» **Exercise instructions**
Please report every line in the entries that contains the string "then".

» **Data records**
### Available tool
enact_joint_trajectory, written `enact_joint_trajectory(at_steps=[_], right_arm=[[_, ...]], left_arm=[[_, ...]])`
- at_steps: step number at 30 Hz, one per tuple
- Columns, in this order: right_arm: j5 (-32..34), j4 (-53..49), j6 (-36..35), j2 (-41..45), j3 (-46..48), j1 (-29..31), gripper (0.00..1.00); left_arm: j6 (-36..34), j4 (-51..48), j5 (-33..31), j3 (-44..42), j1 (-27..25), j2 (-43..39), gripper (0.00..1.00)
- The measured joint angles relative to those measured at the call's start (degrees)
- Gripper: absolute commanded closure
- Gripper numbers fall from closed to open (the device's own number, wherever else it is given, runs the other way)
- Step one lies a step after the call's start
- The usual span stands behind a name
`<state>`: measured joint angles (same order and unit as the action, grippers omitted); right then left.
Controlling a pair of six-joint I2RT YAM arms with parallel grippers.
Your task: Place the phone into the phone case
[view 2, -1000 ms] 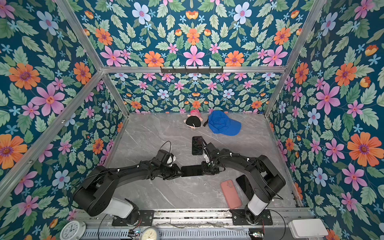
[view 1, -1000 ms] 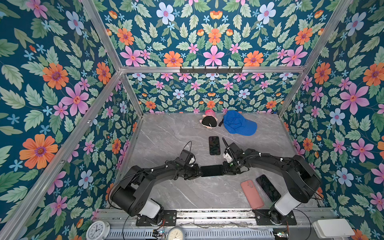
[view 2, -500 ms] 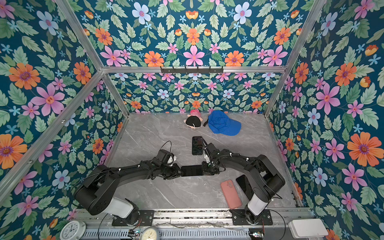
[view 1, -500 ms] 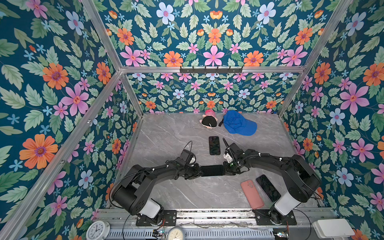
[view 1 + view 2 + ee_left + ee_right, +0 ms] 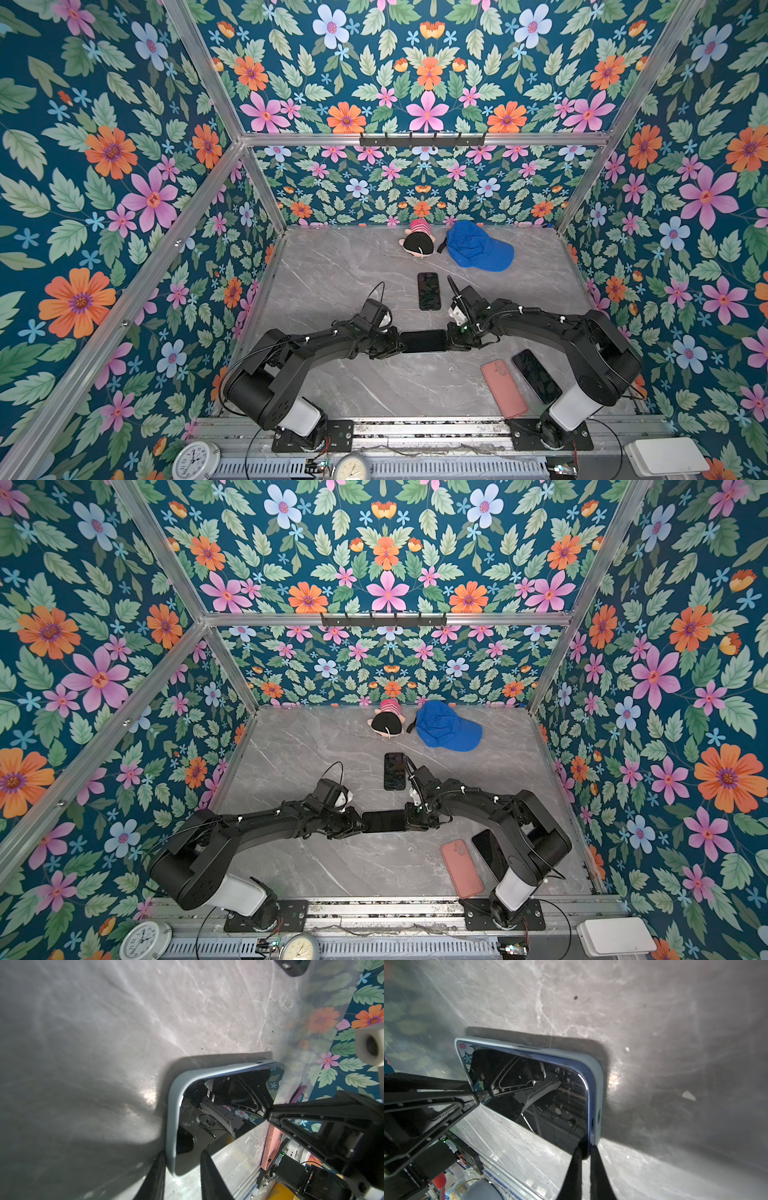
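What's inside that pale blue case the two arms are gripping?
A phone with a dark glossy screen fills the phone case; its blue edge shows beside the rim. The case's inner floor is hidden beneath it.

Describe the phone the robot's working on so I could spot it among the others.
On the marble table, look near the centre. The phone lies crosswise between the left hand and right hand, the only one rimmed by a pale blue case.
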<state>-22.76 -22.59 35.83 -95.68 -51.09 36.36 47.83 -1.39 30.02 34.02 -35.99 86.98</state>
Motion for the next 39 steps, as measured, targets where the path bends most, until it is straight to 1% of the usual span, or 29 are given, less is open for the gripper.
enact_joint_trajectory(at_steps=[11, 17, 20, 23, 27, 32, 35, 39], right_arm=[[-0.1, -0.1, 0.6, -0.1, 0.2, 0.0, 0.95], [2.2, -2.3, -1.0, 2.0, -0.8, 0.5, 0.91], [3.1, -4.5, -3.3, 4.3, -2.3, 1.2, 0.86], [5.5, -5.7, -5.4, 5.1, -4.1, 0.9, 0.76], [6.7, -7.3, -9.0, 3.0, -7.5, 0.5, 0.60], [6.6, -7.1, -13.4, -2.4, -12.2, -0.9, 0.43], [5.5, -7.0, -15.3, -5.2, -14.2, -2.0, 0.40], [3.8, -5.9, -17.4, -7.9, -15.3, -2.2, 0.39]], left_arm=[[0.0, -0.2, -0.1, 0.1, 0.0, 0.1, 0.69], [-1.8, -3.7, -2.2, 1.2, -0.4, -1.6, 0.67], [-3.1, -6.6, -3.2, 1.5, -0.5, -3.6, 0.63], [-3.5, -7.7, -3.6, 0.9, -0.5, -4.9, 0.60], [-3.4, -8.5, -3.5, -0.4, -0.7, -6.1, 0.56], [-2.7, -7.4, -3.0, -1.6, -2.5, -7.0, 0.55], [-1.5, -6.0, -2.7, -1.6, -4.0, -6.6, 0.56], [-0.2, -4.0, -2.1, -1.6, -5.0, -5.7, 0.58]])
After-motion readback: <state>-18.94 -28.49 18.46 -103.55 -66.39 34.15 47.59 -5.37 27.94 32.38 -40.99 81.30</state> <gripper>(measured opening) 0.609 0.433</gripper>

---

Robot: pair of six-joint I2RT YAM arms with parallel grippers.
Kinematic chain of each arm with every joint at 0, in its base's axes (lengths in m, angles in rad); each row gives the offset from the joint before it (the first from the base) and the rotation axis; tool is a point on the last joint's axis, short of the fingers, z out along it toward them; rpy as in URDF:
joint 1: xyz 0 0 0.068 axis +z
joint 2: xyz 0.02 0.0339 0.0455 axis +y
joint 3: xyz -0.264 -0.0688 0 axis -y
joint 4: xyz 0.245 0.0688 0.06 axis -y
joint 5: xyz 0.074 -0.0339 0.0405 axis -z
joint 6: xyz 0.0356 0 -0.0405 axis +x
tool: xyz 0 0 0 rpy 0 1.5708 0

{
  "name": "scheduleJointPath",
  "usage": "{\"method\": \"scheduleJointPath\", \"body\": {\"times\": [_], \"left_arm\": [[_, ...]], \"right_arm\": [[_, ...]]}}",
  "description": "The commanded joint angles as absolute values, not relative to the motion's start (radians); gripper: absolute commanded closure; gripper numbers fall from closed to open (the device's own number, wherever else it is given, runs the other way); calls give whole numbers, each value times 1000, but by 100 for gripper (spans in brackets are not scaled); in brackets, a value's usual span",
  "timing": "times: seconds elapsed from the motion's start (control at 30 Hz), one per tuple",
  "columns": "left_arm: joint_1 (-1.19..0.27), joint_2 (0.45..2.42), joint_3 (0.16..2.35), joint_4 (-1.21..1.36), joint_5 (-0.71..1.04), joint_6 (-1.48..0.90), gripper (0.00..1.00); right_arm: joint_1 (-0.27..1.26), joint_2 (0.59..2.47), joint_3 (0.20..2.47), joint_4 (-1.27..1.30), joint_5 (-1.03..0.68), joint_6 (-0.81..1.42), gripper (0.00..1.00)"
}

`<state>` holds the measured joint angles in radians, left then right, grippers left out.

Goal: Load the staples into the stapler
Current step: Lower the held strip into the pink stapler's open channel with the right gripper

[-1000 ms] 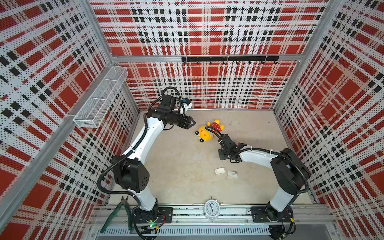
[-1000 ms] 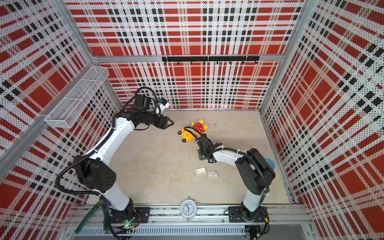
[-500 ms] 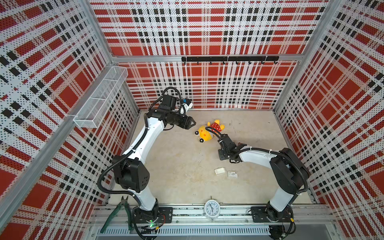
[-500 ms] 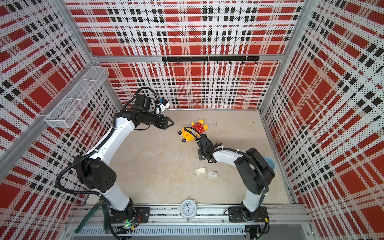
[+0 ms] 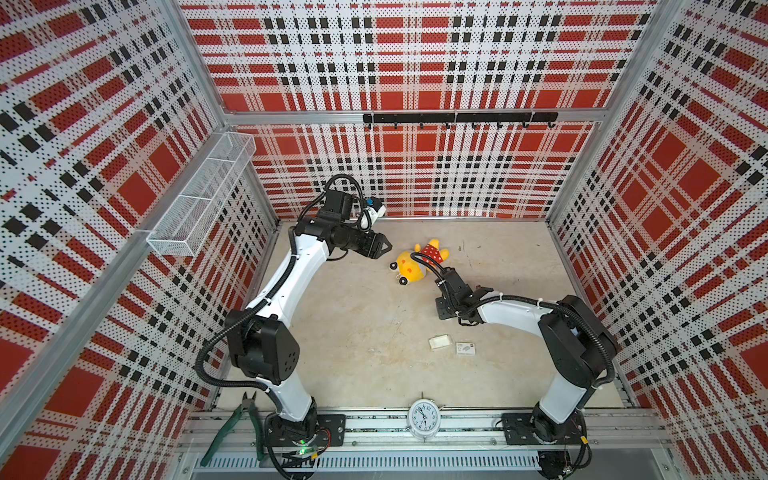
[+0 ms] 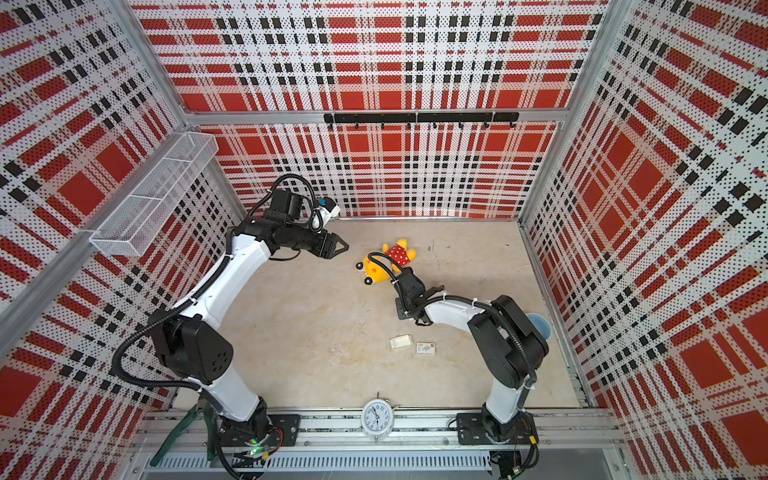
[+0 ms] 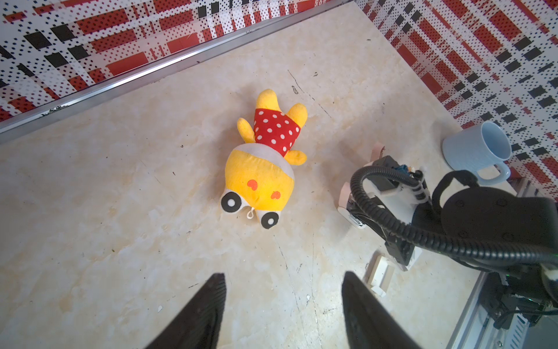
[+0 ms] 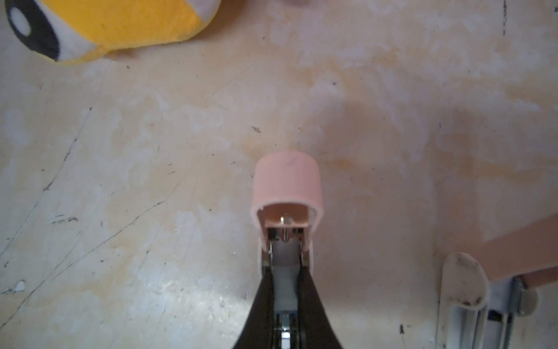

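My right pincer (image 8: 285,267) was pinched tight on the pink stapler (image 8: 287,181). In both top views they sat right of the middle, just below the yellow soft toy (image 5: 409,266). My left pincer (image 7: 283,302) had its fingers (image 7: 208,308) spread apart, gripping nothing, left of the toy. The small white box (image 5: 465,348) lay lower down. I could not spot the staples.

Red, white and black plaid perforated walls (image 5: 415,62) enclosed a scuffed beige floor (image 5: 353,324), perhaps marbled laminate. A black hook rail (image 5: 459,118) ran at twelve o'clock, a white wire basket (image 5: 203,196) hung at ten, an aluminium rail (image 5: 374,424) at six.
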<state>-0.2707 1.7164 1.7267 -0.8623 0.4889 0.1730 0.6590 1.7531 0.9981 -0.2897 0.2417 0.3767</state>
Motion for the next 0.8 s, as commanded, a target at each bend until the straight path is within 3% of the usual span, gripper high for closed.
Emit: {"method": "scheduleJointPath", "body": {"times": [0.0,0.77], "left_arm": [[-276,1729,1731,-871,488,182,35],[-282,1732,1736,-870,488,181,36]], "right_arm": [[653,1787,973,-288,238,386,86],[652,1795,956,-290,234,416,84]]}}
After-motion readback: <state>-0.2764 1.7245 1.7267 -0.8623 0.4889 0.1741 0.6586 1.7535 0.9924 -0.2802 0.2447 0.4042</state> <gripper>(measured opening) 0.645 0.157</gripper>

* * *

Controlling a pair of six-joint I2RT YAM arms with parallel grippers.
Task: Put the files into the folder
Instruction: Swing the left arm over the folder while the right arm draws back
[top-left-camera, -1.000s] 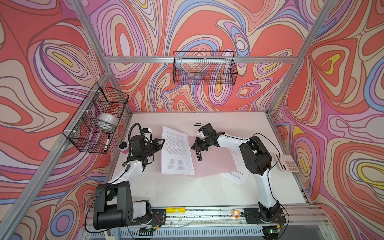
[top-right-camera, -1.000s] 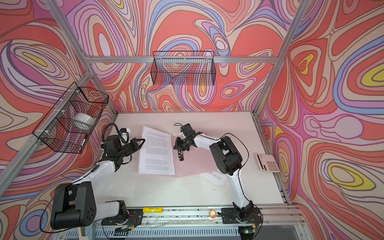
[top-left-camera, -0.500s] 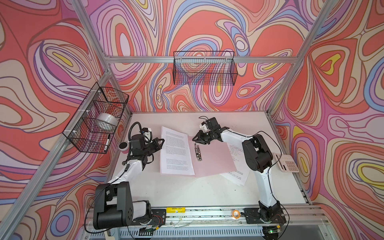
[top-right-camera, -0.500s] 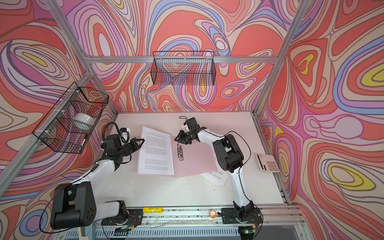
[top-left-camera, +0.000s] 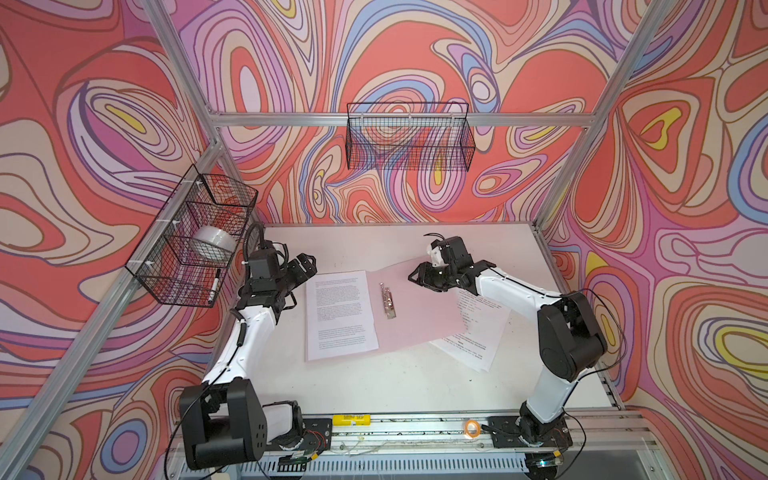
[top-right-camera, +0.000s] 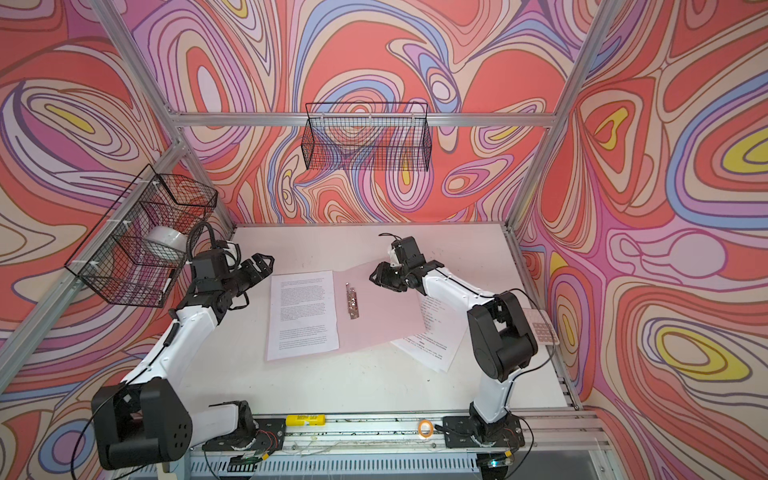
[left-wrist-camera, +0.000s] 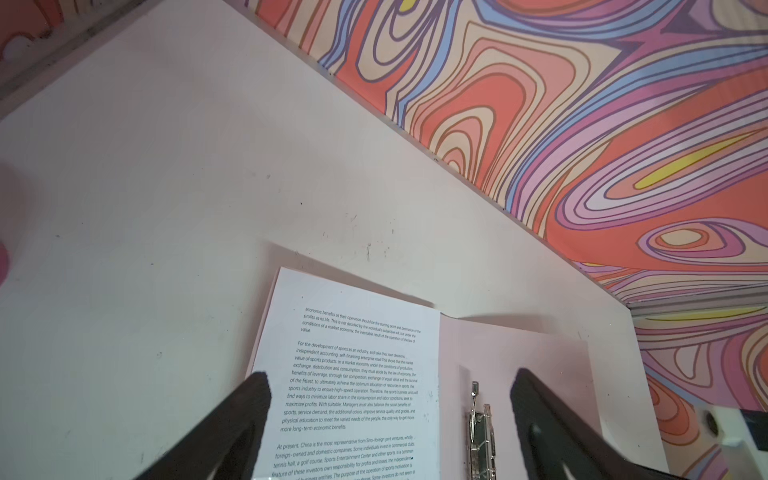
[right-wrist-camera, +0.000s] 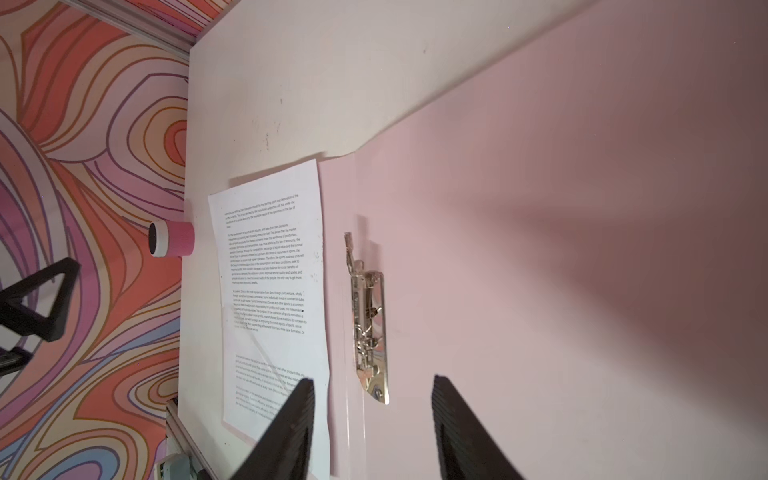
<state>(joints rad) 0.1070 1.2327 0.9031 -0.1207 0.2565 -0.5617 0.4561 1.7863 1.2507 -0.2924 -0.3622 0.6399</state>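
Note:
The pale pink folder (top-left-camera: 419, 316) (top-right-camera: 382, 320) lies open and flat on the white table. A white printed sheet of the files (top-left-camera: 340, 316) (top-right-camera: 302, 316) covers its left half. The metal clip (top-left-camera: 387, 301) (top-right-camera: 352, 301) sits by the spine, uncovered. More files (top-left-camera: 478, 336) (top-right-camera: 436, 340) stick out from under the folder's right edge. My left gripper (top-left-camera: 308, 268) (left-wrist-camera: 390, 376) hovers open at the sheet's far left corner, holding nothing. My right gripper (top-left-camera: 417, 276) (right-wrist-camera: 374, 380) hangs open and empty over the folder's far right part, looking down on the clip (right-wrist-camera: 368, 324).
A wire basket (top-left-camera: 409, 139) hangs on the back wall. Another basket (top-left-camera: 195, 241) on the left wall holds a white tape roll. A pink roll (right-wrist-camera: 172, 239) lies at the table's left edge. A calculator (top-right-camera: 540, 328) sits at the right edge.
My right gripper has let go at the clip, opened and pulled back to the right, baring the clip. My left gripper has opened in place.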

» **Task solution**
`<state>`: measured joint angles (same order and unit as the action, grippers omitted); right then left.
`<state>` holds the measured joint angles in radians, left then right, grippers left out.

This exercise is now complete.